Due to MODULEPATH changes, the following have been reloaded:
1) mii/1.1.2
The following have been reloaded with a version change:
1) StdEnv/2023 => StdEnv/2020 5) libfabric/1.18.0 => libfabric/1.10.1
2) gcccore/.12.3 => gcccore/.9.3.0 6) openmpi/4.1.5 => openmpi/4.0.3
3) gentoo/2023 => gentoo/2020 7) ucx/1.14.1 => ucx/1.8.0
4) imkl/2023.2.0 => imkl/2020.1.217
PLINK v1.90b6.21 64-bit (19 Oct 2020) www.cog-genomics.org/plink/1.9/
(C) 2005-2020 Shaun Purcell, Christopher Chang GNU General Public License v3
Logging to /home/xmpham/plink.out.log.
Options in effect:
--bed ukb23155_cY_b0_v1.bed
--bim UKBexomeOQFE_chrY.bim
--fam ukb23155_cY_b0_v1_s200632.fam
--maf 0.05
--out /home/xmpham/plink.out
--show-tags all
192035 MB RAM detected; reserving 96017 MB for main workspace.
Allocated 7209 MB successfully, after larger attempt(s) failed.
6661 variants loaded from .bim file.
200643 people (90020 males, 110438 females, 185 ambiguous) loaded from .fam.
Ambiguous sex IDs written to /home/xmpham/plink.out.nosex .
Using 1 thread (no multithreaded calculations invoked).
Before main variant filters, 200643 founders and 0 nonfounders present.
Calculating allele frequencies... done.
Warning: 338721 het. haploid genotypes present (see /home/xmpham/plink.out.hh
); many commands treat these as missing.
Warning: Nonmissing nonmale Y chromosome genotype(s) present; many commands
treat these as missing.
Total genotyping rate is 0.992495.
6637 variants removed due to minor allele threshold(s)

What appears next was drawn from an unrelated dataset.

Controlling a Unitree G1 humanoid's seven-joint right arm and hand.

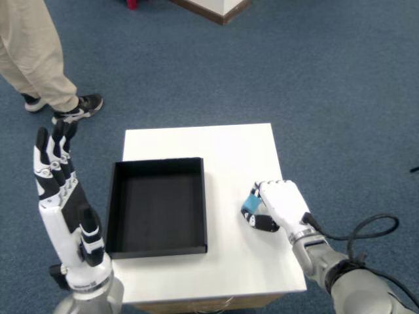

(--maf/--max-maf/--mac/--max-mac).
24 variants and 200643 people pass filters and QC.
Note: No phenotypes present.
--show-tags all: Report written to /home/xmpham/plink.out.tags.list .
[xmpham@beluga3 pop_variants_plink]$
The report will be available in your home directory
However, if you have downloaded data from Beluga, please do not leave it on any device that is publicly accessible. Please make sure to delete it locally after you've analyzed it.